» **WHAT YOU SHOULD DO**:
Nothing left out, nothing added: return the full set of records.

» **ENTRIES SHOWN**:

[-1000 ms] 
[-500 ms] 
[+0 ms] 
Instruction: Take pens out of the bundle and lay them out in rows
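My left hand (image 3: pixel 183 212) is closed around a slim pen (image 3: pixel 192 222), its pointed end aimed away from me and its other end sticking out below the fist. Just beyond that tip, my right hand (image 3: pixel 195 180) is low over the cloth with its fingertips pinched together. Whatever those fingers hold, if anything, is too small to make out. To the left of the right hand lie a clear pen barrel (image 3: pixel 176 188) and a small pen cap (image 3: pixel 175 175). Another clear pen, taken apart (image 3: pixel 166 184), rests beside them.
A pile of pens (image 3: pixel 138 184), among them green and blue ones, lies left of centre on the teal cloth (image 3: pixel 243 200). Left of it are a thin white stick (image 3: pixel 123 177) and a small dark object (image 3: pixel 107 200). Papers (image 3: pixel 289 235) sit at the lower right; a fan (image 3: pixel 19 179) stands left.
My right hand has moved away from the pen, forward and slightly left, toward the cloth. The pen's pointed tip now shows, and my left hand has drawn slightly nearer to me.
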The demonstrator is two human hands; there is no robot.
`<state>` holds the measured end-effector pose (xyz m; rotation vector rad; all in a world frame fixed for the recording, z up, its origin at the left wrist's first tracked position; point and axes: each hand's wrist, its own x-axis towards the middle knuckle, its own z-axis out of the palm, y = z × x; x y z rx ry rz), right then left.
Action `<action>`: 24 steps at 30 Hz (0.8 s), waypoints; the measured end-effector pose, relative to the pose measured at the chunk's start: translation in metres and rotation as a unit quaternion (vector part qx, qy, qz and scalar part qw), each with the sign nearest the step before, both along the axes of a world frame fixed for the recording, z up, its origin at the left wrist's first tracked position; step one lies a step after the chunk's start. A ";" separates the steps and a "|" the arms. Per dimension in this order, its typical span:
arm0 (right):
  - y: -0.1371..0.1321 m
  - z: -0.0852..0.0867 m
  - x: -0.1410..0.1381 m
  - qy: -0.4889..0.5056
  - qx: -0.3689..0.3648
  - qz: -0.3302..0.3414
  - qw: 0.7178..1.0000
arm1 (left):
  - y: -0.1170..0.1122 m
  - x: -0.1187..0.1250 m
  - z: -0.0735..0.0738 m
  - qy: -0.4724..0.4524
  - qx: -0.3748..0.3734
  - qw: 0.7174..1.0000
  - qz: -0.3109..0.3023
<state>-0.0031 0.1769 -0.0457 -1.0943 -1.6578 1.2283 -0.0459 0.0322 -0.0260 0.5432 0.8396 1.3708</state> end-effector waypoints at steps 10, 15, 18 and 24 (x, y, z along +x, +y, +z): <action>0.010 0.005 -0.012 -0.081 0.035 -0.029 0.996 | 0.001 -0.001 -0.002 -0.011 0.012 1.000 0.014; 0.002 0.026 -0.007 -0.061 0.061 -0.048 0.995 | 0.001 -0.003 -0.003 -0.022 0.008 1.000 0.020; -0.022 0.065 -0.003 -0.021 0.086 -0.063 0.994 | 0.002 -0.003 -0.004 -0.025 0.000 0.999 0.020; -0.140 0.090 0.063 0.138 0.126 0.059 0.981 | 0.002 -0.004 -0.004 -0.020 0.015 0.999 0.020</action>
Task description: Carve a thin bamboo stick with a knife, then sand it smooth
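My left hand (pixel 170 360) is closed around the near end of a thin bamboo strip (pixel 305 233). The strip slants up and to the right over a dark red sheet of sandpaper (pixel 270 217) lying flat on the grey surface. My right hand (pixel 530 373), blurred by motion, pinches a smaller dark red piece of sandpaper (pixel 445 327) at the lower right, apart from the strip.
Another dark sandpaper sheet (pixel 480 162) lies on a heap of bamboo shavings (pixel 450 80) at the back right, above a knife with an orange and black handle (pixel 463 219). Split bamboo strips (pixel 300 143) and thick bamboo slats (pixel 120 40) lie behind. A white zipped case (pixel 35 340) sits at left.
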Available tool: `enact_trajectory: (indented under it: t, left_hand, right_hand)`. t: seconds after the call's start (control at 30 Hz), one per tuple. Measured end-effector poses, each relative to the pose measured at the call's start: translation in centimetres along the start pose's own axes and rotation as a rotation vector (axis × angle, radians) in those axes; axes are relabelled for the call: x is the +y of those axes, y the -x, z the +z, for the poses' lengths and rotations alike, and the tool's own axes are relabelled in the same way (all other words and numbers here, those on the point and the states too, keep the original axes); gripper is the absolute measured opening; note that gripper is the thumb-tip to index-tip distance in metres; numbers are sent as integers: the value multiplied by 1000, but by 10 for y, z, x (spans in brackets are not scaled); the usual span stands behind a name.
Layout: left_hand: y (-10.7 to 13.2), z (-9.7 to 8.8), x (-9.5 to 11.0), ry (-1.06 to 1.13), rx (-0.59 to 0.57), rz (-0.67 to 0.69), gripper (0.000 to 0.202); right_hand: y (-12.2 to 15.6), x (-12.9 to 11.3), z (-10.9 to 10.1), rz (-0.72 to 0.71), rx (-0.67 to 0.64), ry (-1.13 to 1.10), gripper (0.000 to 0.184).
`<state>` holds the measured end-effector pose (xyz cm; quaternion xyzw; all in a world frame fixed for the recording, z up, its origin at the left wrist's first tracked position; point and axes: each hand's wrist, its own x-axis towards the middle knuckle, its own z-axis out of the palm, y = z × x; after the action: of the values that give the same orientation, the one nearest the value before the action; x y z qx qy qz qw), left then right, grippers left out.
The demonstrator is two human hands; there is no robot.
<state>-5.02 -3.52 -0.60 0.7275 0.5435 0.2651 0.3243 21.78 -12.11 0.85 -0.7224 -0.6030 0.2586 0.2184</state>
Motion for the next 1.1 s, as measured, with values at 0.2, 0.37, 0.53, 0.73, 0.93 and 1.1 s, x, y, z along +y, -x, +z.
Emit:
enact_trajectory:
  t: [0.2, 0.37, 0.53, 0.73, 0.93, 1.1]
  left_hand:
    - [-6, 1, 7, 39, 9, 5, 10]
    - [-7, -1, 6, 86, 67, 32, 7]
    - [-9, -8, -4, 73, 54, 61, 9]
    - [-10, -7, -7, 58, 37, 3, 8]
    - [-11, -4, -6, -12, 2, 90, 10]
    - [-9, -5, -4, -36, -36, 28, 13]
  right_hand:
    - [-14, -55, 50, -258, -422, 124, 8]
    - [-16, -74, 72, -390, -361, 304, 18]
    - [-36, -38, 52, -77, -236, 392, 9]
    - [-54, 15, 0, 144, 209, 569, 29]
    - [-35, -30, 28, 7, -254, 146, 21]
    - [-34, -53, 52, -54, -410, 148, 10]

» **REPLY**:
[-1000 ms] 
[-500 ms] 
[+0 ms] 
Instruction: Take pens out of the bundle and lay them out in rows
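My left hand (image 3: pixel 183 212) is closed around a slim pen (image 3: pixel 192 222), its pointed end aimed away from me and its other end sticking out below the fist. Just beyond that tip, my right hand (image 3: pixel 195 180) is low over the cloth with its fingertips pinched together. Whatever those fingers hold, if anything, is too small to make out. To the left of the right hand lie a clear pen barrel (image 3: pixel 176 188) and a small pen cap (image 3: pixel 175 175). Another clear pen, taken apart (image 3: pixel 166 184), rests beside them.
A pile of pens (image 3: pixel 138 184), among them green and blue ones, lies left of centre on the teal cloth (image 3: pixel 243 200). Left of it are a thin white stick (image 3: pixel 123 177) and a small dark object (image 3: pixel 107 200). Papers (image 3: pixel 289 235) sit at the lower right; a fan (image 3: pixel 19 179) stands left.
My right hand has moved away from the pen, forward and slightly left, toward the cloth. The pen's pointed tip now shows, and my left hand has drawn slightly nearer to me.
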The demonstrator is two human hands; there is no robot.
`<state>` holds the measured end-effector pose (xyz m; rotation vector rad; all in a world frame fixed for the recording, z up, its origin at the left wrist's first tracked position; point and axes: each hand's wrist, its own x-axis towards the middle knuckle, its own z-axis out of the palm, y = z × x; x y z rx ry rz), right then left.
Action `<action>`: 24 steps at 30 Hz (0.8 s), waypoints; the measured end-effector pose, relative to the pose measured at the chunk's start: translation in metres and rotation as a unit quaternion (vector part qx, qy, qz and scalar part qw), each with the sign nearest the step before, both along the axes of a world frame fixed for the recording, z up, its origin at the left wrist's first tracked position; step one lies a step after the chunk's start. A ";" separates the steps and a "|" the arms. Per dimension in this order, its typical span:
arm0 (right):
  - y: -0.1371..0.1321 m
  - z: -0.0852..0.0867 m
  - x: -0.1410..0.1381 m
  - qy: -0.4889..0.5056
  - qx: -0.3689..0.3648
  - qz: -0.3302..0.3414
  - qw: 0.7178..1.0000
arm1 (left):
  - y: -0.1170..0.1122 m
  - x: -0.1187..0.1250 m
  - z: -0.0735..0.0738 m
  - qy: -0.4724..0.4524
  - qx: -0.3748..0.3734
  - qw: 0.7174..1.0000
  - qz: -0.3109..0.3023
<state>-0.0031 0.1769 -0.0457 -1.0943 -1.6578 1.2283 -0.0459 0.0322 -0.0260 0.5432 0.8396 1.3708</state> end-effector waypoints at steps 10, 15, 18 and 24 (x, y, z along +x, +y, +z): <action>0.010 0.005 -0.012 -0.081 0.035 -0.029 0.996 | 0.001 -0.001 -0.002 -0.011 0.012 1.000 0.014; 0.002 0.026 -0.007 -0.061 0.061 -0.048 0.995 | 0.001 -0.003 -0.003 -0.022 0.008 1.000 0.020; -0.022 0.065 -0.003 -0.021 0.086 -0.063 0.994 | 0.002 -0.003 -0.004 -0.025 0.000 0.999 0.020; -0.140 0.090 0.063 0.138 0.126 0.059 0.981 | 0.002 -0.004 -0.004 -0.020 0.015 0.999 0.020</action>
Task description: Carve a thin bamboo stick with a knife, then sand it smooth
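My left hand (pixel 170 360) is closed around the near end of a thin bamboo strip (pixel 305 233). The strip slants up and to the right over a dark red sheet of sandpaper (pixel 270 217) lying flat on the grey surface. My right hand (pixel 530 373), blurred by motion, pinches a smaller dark red piece of sandpaper (pixel 445 327) at the lower right, apart from the strip.
Another dark sandpaper sheet (pixel 480 162) lies on a heap of bamboo shavings (pixel 450 80) at the back right, above a knife with an orange and black handle (pixel 463 219). Split bamboo strips (pixel 300 143) and thick bamboo slats (pixel 120 40) lie behind. A white zipped case (pixel 35 340) sits at left.
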Available tool: `enact_trajectory: (indented under it: t, left_hand, right_hand)`. t: seconds after the call's start (control at 30 Hz), one per tuple. Measured end-effector poses, each relative to the pose measured at the call's start: translation in centimetres along the start pose's own axes and rotation as a rotation vector (axis × angle, radians) in those axes; axes are relabelled for the call: x is the +y of those axes, y the -x, z the +z, for the poses' lengths and rotations alike, and the tool's own axes are relabelled in the same way (all other words and numbers here, those on the point and the states too, keep the original axes); gripper is the absolute measured opening; note that gripper is the thumb-tip to index-tip distance in metres; numbers are sent as integers: the value multiplied by 1000, but by 10 for y, z, x (spans in brackets are not scaled); the usual span stands behind a name.
Layout: left_hand: y (-10.7 to 13.2), z (-9.7 to 8.8), x (-9.5 to 11.0), ry (-1.06 to 1.13), rx (-0.59 to 0.57), rz (-0.67 to 0.69), gripper (0.000 to 0.202); right_hand: y (-12.2 to 15.6), x (-12.9 to 11.3), z (-10.9 to 10.1), rz (-0.72 to 0.71), rx (-0.67 to 0.64), ry (-1.13 to 1.10), gripper (0.000 to 0.184).
`<state>` holds the measured end-effector pose (xyz cm; quaternion xyzw; all in a world frame fixed for the recording, z up, its origin at the left wrist's first tracked position; point and axes: each hand's wrist, its own x-axis towards the middle knuckle, its own z-axis out of the palm, y = z × x; after the action: of the values that give the same orientation, the one nearest the value before the action; x y z qx qy qz qw), left then right, grippers left out.
The demonstrator is two human hands; there is no robot.
<state>-5.02 -3.52 -0.60 0.7275 0.5435 0.2651 0.3243 21.78 -12.11 0.85 -0.7224 -0.6030 0.2586 0.2184</state>
Motion for the next 1.1 s, as measured, with values at 0.2, 0.37, 0.53, 0.73, 0.93 and 1.1 s, x, y, z along +y, -x, +z.
Emit:
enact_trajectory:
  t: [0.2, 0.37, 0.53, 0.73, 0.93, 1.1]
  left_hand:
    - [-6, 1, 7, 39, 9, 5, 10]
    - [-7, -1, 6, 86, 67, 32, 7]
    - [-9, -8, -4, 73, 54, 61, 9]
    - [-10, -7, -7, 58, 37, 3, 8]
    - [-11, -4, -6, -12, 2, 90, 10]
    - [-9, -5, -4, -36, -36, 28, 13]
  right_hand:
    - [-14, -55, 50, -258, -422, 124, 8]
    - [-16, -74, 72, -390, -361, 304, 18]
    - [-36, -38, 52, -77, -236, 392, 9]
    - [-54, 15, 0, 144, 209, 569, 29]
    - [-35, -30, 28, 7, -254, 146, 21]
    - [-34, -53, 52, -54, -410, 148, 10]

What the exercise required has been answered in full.